INSTRUCTIONS FOR THE TASK
Exactly the lines from the one holding "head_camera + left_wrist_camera" to the end of the listing, both ends included, make up the expected answer.

DATA EXTRACT
○ ○ ○ ○

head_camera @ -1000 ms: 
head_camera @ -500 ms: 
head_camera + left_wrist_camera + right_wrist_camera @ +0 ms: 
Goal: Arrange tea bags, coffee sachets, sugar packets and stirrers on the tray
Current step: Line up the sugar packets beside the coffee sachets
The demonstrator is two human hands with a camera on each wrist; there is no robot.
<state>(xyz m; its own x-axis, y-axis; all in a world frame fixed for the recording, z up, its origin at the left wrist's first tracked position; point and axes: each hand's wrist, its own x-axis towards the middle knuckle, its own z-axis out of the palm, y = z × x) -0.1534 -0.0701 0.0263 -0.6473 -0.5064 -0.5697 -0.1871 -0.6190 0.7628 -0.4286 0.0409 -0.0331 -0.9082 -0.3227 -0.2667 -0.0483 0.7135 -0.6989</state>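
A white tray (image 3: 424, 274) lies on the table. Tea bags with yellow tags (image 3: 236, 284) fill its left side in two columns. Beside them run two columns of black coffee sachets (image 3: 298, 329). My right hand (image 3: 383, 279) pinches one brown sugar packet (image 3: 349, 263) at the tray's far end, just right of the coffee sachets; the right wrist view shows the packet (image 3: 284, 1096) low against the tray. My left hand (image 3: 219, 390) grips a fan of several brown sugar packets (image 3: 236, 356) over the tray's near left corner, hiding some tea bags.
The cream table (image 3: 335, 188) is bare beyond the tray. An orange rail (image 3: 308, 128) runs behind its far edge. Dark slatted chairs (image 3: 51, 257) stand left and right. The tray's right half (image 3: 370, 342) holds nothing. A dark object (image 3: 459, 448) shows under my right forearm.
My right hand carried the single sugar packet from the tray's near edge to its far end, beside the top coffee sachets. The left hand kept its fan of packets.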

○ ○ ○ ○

ANSWER BELOW
head_camera + left_wrist_camera + right_wrist_camera @ +0 ms: 
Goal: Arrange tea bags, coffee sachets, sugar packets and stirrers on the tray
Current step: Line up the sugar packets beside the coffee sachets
The demonstrator is two human hands with a camera on each wrist; there is no robot.
<state>(xyz m; its own x-axis, y-axis; all in a world frame fixed for the recording, z up, its origin at the left wrist's first tracked position; point and axes: each hand's wrist, its own x-axis towards the middle knuckle, its own z-axis out of the palm, y = z × x) -0.1534 -0.0701 0.0263 -0.6473 -0.5064 -0.5697 -0.1871 -0.6190 0.7628 -0.4286 0.0409 -0.0331 -0.9082 -0.3227 -0.2667 -0.0483 0.7135 -0.6989</state>
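A white tray (image 3: 424, 274) lies on the table. Tea bags with yellow tags (image 3: 236, 284) fill its left side in two columns. Beside them run two columns of black coffee sachets (image 3: 298, 329). My right hand (image 3: 383, 279) pinches one brown sugar packet (image 3: 349, 263) at the tray's far end, just right of the coffee sachets; the right wrist view shows the packet (image 3: 284, 1096) low against the tray. My left hand (image 3: 219, 390) grips a fan of several brown sugar packets (image 3: 236, 356) over the tray's near left corner, hiding some tea bags.
The cream table (image 3: 335, 188) is bare beyond the tray. An orange rail (image 3: 308, 128) runs behind its far edge. Dark slatted chairs (image 3: 51, 257) stand left and right. The tray's right half (image 3: 370, 342) holds nothing. A dark object (image 3: 459, 448) shows under my right forearm.
My right hand carried the single sugar packet from the tray's near edge to its far end, beside the top coffee sachets. The left hand kept its fan of packets.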

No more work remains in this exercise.